> Exercise brief
Return the data below in full and exactly, except that the pictures are dropped.

> Data segment
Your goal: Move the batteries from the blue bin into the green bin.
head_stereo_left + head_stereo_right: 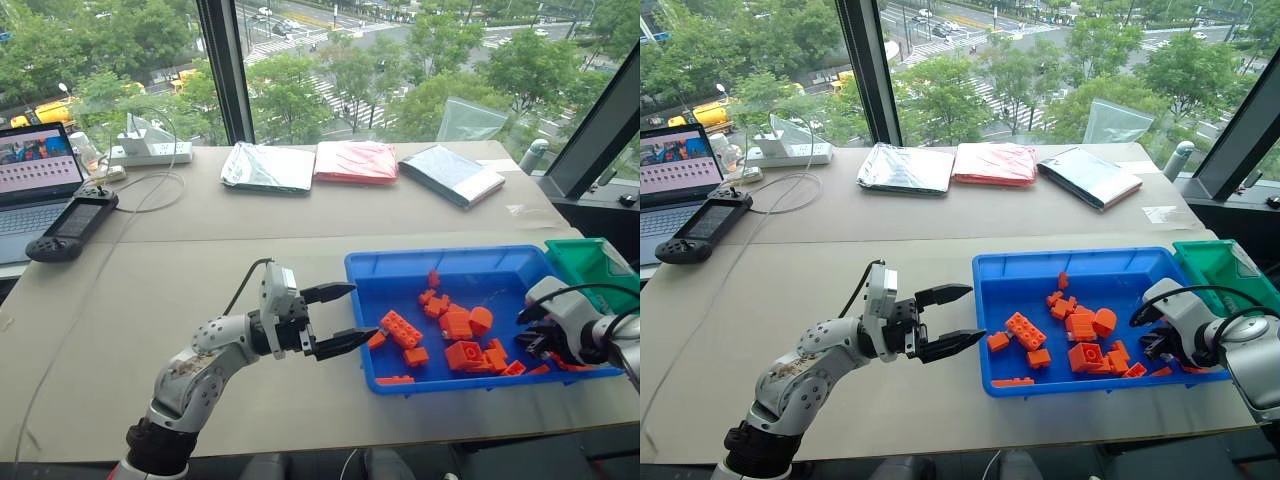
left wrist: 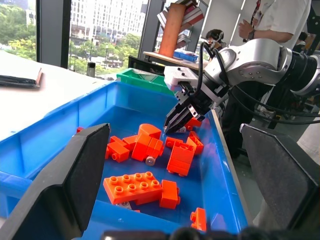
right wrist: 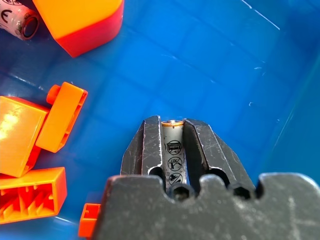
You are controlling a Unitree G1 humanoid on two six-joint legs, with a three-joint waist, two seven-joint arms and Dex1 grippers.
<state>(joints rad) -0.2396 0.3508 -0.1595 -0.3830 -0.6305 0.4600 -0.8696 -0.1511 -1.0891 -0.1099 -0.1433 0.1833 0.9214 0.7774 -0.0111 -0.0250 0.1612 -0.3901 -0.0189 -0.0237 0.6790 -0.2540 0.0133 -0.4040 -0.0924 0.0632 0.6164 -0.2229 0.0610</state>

> Response
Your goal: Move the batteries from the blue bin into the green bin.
head_stereo_left + head_stereo_right: 
left wrist: 
right wrist: 
You are controlling a Unitree G1 humanoid on two six-joint legs, with a three-joint waist, two seven-joint arms and Dex1 grippers.
<state>(joints rad) -0.2396 0.3508 -0.1595 -0.3830 -0.6305 0.4600 -0.8696 -0.1511 -1.0891 -0.1099 -0.1433 0.1833 0.9214 0.7774 -0.0111 -0.0250 0.1612 -0.3901 -0.0189 -0.0237 0.6790 -0.2540 0.0133 -0.4040 -0.0924 0.0632 0.6164 -0.2229 0.0610</state>

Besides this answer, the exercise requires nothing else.